PROBLEM STATEMENT: Give back the full data, unchanged and complete.

SOURCE MATERIAL:
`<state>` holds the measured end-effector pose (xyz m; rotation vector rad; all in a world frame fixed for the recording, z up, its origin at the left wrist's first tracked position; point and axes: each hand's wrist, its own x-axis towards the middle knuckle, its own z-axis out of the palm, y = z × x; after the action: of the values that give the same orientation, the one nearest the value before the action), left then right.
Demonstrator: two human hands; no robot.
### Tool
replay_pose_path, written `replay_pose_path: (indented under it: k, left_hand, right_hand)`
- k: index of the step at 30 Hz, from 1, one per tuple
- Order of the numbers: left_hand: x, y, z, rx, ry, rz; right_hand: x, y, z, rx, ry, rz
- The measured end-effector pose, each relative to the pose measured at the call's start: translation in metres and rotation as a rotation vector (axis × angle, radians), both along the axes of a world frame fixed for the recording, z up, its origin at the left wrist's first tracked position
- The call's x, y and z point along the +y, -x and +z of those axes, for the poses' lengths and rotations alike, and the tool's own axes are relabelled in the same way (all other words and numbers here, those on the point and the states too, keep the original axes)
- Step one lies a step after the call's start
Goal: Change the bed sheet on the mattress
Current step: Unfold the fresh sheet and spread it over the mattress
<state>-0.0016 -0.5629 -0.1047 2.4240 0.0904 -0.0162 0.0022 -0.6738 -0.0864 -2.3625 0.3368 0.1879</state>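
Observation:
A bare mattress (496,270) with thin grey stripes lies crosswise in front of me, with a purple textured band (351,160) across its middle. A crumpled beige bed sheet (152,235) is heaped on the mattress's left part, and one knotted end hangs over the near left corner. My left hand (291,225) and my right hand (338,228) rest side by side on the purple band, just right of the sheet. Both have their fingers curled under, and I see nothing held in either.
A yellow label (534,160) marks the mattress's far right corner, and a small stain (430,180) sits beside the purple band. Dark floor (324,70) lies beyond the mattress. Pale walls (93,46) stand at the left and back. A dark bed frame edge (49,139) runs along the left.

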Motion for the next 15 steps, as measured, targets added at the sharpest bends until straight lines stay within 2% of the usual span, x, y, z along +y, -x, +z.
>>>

EXPECTED ANSWER:
`<state>` holds the measured end-effector pose (xyz m; rotation vector rad; all in a world frame fixed for the recording, z up, its origin at the left wrist's first tracked position; point and axes: each hand's wrist, its own x-axis towards the middle knuckle, its own z-axis out of the palm, y = z × x; after the action: of the values that give the same orientation, the one nearest the value before the action), left then right.
Demonstrator: two human hands; no robot.
### Tool
replay_pose_path, written `replay_pose_path: (indented under it: k, left_hand, right_hand)`
- k: index of the step at 30 Hz, from 1, one per tuple
- Order of the numbers: left_hand: x, y, z, rx, ry, rz; right_hand: x, y, z, rx, ry, rz
- The measured end-effector pose, each relative to the pose measured at the call's start: translation in metres and rotation as a rotation vector (axis × angle, radians), both along the axes of a world frame fixed for the recording, z up, its origin at the left wrist's first tracked position
- The call's x, y and z point along the +y, -x and +z of those axes, for the poses' lengths and rotations alike, and the tool's own axes are relabelled in the same way (all other words and numbers here, those on the point and the states too, keep the original axes)
- Step one lies a step after the call's start
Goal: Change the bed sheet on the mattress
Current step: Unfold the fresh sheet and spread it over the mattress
<state>-0.0016 -0.5629 -0.1047 2.4240 0.0904 -0.0162 0.0022 -0.6738 -0.0864 -2.3625 0.3368 0.1879</state>
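Observation:
A bare mattress (496,270) with thin grey stripes lies crosswise in front of me, with a purple textured band (351,160) across its middle. A crumpled beige bed sheet (152,235) is heaped on the mattress's left part, and one knotted end hangs over the near left corner. My left hand (291,225) and my right hand (338,228) rest side by side on the purple band, just right of the sheet. Both have their fingers curled under, and I see nothing held in either.
A yellow label (534,160) marks the mattress's far right corner, and a small stain (430,180) sits beside the purple band. Dark floor (324,70) lies beyond the mattress. Pale walls (93,46) stand at the left and back. A dark bed frame edge (49,139) runs along the left.
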
Motion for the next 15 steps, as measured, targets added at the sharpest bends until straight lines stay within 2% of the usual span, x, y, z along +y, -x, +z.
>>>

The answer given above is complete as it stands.